CAS NO:100669-96-3 Sodium Bis(fluorosulfonyl)imide/NaFSI Electrolyte Powder

Starting from the three key aspects of ionic conduction - "carrier concentration, transport channel, and interface resistance", by leveraging its high dissociation property to increase free Na⁺, through the spatial and coordination effects of anions to optimize the microstructure of the electrolyte and construct continuous transport channels, by modifying the interface to eliminate the barriers for ion transmission, and simultaneously enhancing the Na⁺ migration number, ultimately achieving a dual reduction in the phase and interface ionic conduction resistance of the solid-state electrolyte. This is an efficient modifier and core conductive salt component for the solid-state electrolyte of all-solid-state sodium-ion batteries.

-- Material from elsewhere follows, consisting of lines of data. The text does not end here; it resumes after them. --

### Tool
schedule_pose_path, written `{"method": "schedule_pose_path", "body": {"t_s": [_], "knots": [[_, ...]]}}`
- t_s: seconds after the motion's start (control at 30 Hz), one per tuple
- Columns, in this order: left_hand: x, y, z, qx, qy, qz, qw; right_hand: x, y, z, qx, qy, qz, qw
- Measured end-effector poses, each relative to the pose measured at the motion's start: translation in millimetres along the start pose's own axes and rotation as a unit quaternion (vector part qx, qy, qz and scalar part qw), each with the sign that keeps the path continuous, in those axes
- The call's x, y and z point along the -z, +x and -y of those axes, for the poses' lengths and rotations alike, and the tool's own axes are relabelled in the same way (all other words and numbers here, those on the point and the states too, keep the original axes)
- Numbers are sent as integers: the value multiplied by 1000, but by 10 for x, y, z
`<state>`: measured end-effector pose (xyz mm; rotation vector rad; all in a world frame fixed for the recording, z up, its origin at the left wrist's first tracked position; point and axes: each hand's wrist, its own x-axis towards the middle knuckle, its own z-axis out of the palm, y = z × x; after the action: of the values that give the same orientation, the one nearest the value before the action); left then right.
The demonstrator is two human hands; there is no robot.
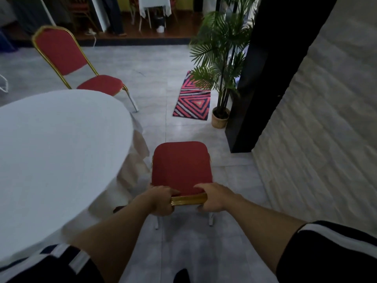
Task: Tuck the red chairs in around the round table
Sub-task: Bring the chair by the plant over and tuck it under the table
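Observation:
A red chair (180,166) with a gold frame stands in front of me, its seat pointing away, to the right of the round table (57,144) under a white cloth. My left hand (161,201) and my right hand (212,198) both grip the gold top rail of its backrest. The chair is beside the table's hanging cloth, not under it. A second red chair (67,58) stands at the far side of the table, its seat edge close to the tabletop rim.
A potted palm (220,64) in a woven pot and a striped red rug (192,99) lie ahead on the right. A black pillar (265,78) and a white brick wall (318,129) close the right side. Grey tiled floor runs between table and pillar.

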<state>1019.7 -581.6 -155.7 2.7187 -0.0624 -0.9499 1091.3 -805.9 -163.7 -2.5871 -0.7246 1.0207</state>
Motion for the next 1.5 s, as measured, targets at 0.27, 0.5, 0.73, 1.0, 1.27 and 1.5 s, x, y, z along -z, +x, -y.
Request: {"method": "schedule_pose_path", "body": {"t_s": [0.27,0.5,0.73,1.0,1.27,1.5], "knots": [[5,-58,-32,18,-52,-12,998,7,124,-48,51,-58,21,997],[-19,-134,-309,67,-67,-14,995,45,178,-239,115,-113,29,987],[-365,-143,-1017,156,-146,-53,976,281,119,-702,192,-176,65,963],[-694,-69,-1948,243,-248,-111,931,522,51,-1158,265,-267,96,922],[-688,299,-2587,295,-308,-160,890,964,94,-1445,287,-353,124,882],[-423,782,-2953,320,-353,-192,858,1403,403,-1689,270,-392,128,870]]}}
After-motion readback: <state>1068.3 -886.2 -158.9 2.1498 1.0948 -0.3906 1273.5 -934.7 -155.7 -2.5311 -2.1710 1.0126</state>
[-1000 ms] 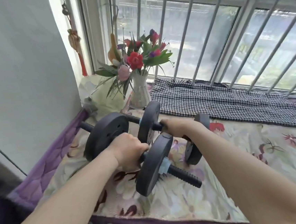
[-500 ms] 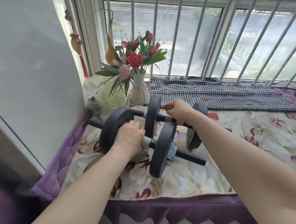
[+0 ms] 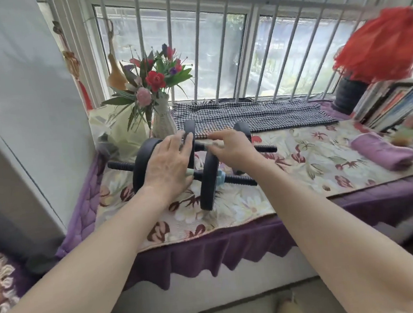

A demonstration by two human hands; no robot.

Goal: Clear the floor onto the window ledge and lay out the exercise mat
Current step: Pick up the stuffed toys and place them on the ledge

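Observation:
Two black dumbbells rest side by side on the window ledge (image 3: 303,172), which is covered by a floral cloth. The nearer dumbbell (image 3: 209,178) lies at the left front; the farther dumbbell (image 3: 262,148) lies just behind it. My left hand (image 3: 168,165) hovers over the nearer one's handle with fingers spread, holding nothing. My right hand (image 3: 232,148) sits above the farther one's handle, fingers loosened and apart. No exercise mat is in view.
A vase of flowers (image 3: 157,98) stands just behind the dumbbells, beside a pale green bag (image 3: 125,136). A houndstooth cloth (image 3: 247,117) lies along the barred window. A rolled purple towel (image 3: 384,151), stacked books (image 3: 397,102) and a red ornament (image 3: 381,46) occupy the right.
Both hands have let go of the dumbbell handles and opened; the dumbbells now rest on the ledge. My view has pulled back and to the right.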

The performance improvement brought by supercapacitors is comprehensive and collaborative. The core relies on its high dissociation, high stability, unique ionic structure, and forms a complementary performance with ionic liquids: it not only solves the inherent problems of low ionic liquid conductivity, high interface impedance, and poor low-temperature performance, but also retains and enhances the advantages of ionic liquids such as wide electrochemical window, high thermal stability, and high safety. Ultimately, it achieves comprehensive improvements in the rate performance, cycle life, energy density, operating temperature range, and safety of supercapacitors, making it the preferred conductive component for preparing high-performance, long-life, and wide-temperature-range supercapacitors, and suitable for high-end applications such as new energy, power grids, and aerospace.

1. High ionic conductivity
2. Excellent thermal stability
3. Strong electrochemical stability
4. Interface optimization effect
5. Low corrosiveness

Ionic anti-static agents achieve anti-static properties by providing free ions through high dissociation, thereby establishing a continuous ion-conductive pathway. They possess both the long-lasting anti-static effect of internal addition type and the rapid onset characteristic of surface migration type. They eliminate the accumulation of static electricity on the material surface from two aspects: "suppressing charge generation and accelerating charge dissipation".

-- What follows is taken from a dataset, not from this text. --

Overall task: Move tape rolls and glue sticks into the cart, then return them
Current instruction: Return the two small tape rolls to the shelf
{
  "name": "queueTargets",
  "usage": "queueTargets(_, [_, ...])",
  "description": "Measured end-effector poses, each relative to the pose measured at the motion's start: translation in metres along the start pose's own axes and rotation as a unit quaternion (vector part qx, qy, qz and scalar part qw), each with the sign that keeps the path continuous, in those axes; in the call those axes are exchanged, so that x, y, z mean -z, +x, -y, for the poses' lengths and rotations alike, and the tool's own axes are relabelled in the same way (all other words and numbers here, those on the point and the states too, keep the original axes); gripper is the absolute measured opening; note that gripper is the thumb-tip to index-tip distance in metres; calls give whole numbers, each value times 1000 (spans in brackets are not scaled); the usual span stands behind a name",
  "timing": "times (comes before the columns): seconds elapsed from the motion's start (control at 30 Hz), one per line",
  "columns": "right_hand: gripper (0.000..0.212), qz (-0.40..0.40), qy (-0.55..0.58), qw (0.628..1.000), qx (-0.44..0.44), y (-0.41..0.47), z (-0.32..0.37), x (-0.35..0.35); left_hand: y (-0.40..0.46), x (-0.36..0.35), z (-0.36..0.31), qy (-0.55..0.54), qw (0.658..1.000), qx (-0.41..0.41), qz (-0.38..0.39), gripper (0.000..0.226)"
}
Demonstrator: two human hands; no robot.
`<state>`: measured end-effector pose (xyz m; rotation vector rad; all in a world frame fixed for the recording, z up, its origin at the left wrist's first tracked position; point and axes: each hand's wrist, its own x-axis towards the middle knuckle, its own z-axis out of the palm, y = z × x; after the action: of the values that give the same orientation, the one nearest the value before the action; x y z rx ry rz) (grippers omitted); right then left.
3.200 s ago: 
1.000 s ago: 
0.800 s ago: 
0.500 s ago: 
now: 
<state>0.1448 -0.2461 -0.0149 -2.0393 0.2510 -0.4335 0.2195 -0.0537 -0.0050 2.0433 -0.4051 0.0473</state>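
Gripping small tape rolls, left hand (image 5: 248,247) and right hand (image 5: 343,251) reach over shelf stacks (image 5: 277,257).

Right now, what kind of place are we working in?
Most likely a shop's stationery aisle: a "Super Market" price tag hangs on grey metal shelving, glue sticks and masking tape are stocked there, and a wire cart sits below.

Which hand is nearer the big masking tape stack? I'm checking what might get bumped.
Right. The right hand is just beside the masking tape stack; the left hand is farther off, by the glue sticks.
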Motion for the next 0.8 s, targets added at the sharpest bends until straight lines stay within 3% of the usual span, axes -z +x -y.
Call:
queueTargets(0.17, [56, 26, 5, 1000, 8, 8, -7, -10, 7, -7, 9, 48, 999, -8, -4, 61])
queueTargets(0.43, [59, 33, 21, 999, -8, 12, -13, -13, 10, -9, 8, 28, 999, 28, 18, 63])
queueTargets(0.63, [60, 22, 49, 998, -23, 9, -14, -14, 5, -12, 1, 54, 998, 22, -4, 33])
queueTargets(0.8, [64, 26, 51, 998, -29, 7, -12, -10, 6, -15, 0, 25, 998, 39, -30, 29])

Under standard sealed storage conditions, the purity shows almost no significant decline and has excellent stability; however, under improper storage conditions such as moisture absorption, contact with air/impurities, high temperatures, etc., the purity will slowly decrease over time. Hydrolysis is the core degradation pathway, accompanied by minor thermal decomposition and side reactions induced by impurities, and the degradation products will further trigger a chain reaction, exacerbating the loss of product purity.